What to produce:
Lift out each line of the data that holds "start".

Data below:

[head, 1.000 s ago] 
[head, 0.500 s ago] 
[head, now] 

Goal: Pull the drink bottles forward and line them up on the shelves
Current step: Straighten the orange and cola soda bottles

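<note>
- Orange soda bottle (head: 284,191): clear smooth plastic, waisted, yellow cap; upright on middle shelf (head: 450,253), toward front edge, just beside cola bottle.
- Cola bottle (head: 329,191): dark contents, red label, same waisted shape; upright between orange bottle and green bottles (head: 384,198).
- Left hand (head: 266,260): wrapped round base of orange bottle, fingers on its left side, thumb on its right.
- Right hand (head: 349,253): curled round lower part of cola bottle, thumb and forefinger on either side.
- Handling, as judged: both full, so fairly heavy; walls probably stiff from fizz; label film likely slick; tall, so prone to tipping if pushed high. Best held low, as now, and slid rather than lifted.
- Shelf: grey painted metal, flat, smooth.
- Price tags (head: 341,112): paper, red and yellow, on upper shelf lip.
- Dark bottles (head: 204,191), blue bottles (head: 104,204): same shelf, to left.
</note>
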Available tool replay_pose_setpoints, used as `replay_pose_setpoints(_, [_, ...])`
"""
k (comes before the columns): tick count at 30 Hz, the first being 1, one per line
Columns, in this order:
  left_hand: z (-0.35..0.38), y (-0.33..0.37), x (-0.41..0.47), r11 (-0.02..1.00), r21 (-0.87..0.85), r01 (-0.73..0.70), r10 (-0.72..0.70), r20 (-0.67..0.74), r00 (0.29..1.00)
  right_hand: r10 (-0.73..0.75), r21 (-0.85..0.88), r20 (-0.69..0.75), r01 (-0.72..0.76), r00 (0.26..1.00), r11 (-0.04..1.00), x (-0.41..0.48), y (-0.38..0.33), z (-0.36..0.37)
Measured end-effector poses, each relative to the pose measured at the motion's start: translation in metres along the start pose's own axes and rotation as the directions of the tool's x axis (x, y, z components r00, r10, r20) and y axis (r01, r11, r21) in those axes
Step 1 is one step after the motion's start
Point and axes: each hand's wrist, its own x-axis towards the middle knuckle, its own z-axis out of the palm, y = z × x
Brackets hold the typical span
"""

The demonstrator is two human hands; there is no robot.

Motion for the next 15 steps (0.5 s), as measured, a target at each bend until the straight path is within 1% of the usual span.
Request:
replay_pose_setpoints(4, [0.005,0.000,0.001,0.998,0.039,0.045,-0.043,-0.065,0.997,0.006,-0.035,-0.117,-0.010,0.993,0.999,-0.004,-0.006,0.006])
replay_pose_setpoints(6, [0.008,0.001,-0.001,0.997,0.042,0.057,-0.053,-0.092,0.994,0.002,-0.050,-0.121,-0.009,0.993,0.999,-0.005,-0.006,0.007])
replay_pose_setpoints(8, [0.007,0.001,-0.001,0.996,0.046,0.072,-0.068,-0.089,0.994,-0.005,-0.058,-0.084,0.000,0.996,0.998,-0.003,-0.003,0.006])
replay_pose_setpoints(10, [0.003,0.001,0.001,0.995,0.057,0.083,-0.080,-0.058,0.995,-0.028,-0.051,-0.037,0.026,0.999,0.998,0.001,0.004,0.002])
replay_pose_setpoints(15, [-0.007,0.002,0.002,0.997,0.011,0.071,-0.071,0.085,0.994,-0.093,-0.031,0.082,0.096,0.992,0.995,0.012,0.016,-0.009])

Worked solution:
Measured end-effector poses, each relative to the pose measured at the motion's start: translation in metres along the start pose's own axes and rotation as the directions of the tool's x axis (x, y, z components r00, r10, r20) and y axis (r01, r11, r21) in those axes
Step 1 is one step after the motion's start

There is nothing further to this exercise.